**Task brief:**
Verbatim copy, images omitted: return the full listing.

Provided material Block Start

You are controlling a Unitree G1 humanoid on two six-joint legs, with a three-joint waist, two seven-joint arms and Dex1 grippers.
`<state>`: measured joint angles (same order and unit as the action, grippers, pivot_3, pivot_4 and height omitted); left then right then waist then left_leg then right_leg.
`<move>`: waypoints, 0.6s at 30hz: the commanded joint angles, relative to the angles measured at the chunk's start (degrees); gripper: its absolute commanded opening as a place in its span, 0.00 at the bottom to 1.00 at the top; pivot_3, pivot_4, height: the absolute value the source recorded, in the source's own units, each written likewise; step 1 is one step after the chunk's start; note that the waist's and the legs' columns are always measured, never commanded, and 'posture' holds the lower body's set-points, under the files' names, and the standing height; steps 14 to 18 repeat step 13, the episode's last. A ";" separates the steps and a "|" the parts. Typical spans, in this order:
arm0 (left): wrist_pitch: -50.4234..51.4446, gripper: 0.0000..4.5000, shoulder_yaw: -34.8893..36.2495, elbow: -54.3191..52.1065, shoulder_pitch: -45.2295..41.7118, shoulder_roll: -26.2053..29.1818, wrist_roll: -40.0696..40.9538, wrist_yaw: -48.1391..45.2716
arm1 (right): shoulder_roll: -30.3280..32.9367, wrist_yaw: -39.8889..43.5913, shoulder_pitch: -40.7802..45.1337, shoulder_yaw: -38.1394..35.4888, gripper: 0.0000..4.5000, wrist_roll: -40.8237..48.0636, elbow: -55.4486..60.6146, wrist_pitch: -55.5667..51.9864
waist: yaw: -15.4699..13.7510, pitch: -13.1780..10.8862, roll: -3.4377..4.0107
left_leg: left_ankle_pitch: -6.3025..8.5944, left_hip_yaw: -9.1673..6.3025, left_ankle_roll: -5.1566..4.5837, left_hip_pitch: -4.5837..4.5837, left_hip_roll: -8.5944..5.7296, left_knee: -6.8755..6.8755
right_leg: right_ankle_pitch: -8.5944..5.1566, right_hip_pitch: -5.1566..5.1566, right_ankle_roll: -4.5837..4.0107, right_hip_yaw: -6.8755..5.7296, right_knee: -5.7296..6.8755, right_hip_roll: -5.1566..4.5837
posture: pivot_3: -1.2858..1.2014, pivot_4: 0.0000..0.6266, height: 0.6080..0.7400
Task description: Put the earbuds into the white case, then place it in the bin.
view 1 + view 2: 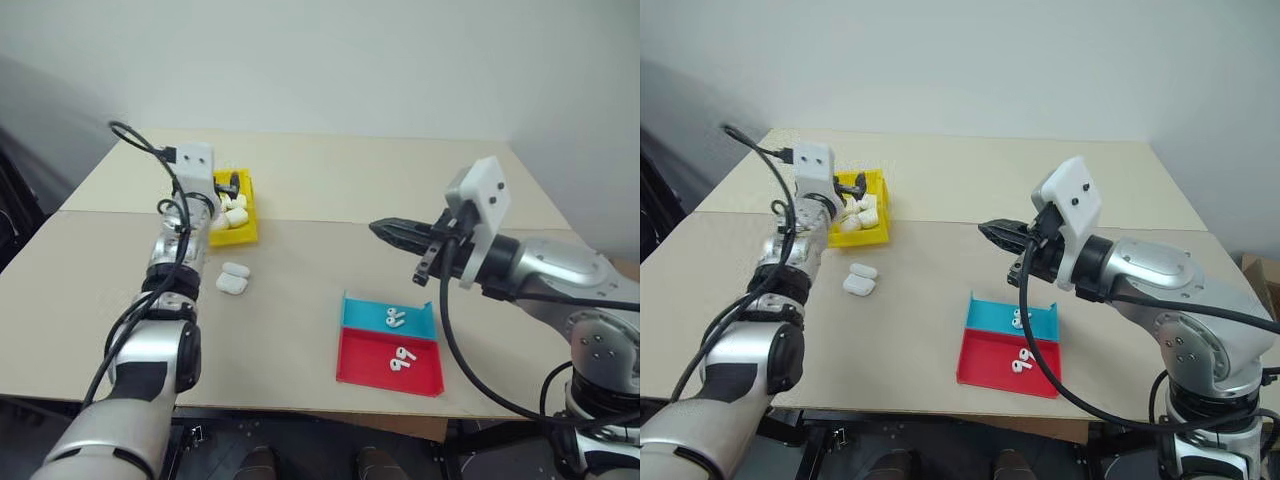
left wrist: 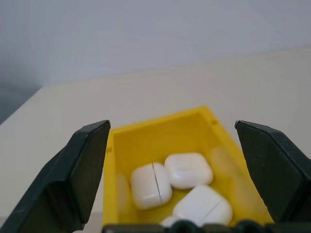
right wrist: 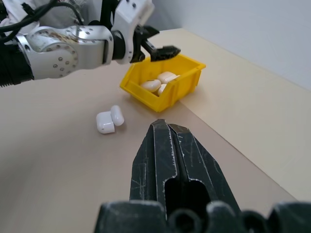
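Up at the far left of the table [image 1: 300, 300] we hold our left gripper [image 2: 170, 145] over the yellow bin [image 2: 146, 141], its two black fingers [image 2: 73, 174] spread wide apart with nothing between them. Below them, in the left wrist view, three white cases [image 2: 188, 170] lie closed on the bin floor, touching one another, and the edge of a fourth peeks out beside them. Just in front of the bin, on the bare table, sits another white case with its lid flipped open [image 1: 233, 279].

Our right gripper [image 1: 385, 230] hangs above the middle of the table, pointing toward the left arm, and its fingers [image 3: 160, 160] are pressed together, empty.

Near the front edge, to the right, lies the flat tray: a pair of earbuds [image 1: 395, 318] rests in the blue section [image 1: 365, 315] and a second pair [image 1: 403, 358] in the red section [image 1: 365, 365]. The tray is well apart from the bin.
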<state>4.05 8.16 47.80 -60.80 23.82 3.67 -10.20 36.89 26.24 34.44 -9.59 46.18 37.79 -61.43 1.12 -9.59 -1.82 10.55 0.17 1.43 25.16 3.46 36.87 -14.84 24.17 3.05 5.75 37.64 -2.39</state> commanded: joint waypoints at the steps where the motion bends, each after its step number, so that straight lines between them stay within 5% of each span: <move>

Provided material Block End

**Your response:**
You are controlling a Unitree G1 humanoid on two six-joint legs, with a three-joint waist, two seven-joint arms and Dex1 grippers.
`<state>`: measured joint angles (same order and unit as the action, grippers, pivot_3, pivot_4 and height omitted); left then right then waist then left_leg then right_leg.
`<move>`: waypoints, 0.6s at 30hz: the commanded joint angles, relative to the angles measured at the chunk's start (degrees); gripper: its absolute commanded opening as a place in its span, 0.00 at the bottom to 1.00 at the top; pivot_3, pivot_4, height: the absolute value the source recorded, in the source's own units, each written likewise; step 1 is one step after the chunk's start; note that the waist's and the legs' columns are always measured, never commanded, and 'posture' holds the lower body's set-points, under the files' names, and the standing height; steps 14 to 18 repeat step 13, the episode's last. A ";" separates the steps and a "|" the parts. Typical spans, in this order:
arm0 (left): wrist_pitch: -50.4234..51.4446, gripper: 0.0000..4.5000, shoulder_yaw: -34.8893..36.2495, elbow: -54.3191..52.1065, shoulder_pitch: -45.2295..41.7118, shoulder_roll: -26.2053..29.1818, wrist_roll: -40.0696..40.9538, wrist_yaw: -48.1391..45.2716
arm1 (right): shoulder_roll: -30.3280..32.9367, wrist_yaw: -39.8889..43.5913, shoulder_pitch: -40.7802..45.1337, shoulder_yaw: -38.1394..35.4888, gripper: 0.0000..4.5000, wrist_roll: -40.8237..48.0636, elbow: -55.4486..60.6146, wrist_pitch: -55.5667..51.9864
waist: yaw: -15.4699..13.7510, pitch: -13.1780..10.8862, roll: -3.4377..4.0107
left_leg: left_ankle_pitch: -6.3025..8.5944, left_hip_yaw: -9.1673..6.3025, left_ankle_roll: -5.1566..4.5837, left_hip_pitch: -4.5837..4.5837, left_hip_roll: -8.5944..5.7296, left_knee: -6.8755..6.8755
right_leg: right_ankle_pitch: -8.5944..5.1566, right_hip_pitch: -5.1566..5.1566, right_ankle_roll: -4.5837..4.0107, right_hip_yaw: -6.8755..5.7296, right_knee: -5.7296..6.8755, right_hip_roll: -5.1566..4.5837
posture: pivot_3: -1.2858..1.2014, pivot_4: 0.0000..0.6266, height: 0.6080..0.7400
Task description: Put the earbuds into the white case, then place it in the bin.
view 1 + view 2: 
left wrist: 
right wrist: 
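Up at the far left of the table [image 1: 300, 300] we hold our left gripper [image 2: 170, 145] over the yellow bin [image 2: 146, 141], its two black fingers [image 2: 73, 174] spread wide apart with nothing between them. Below them, in the left wrist view, three white cases [image 2: 188, 170] lie closed on the bin floor, touching one another, and the edge of a fourth peeks out beside them. Just in front of the bin, on the bare table, sits another white case with its lid flipped open [image 1: 233, 279].

Our right gripper [image 1: 385, 230] hangs above the middle of the table, pointing toward the left arm, and its fingers [image 3: 160, 160] are pressed together, empty.

Near the front edge, to the right, lies the flat tray: a pair of earbuds [image 1: 395, 318] rests in the blue section [image 1: 365, 315] and a second pair [image 1: 403, 358] in the red section [image 1: 365, 365]. The tray is well apart from the bin.
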<state>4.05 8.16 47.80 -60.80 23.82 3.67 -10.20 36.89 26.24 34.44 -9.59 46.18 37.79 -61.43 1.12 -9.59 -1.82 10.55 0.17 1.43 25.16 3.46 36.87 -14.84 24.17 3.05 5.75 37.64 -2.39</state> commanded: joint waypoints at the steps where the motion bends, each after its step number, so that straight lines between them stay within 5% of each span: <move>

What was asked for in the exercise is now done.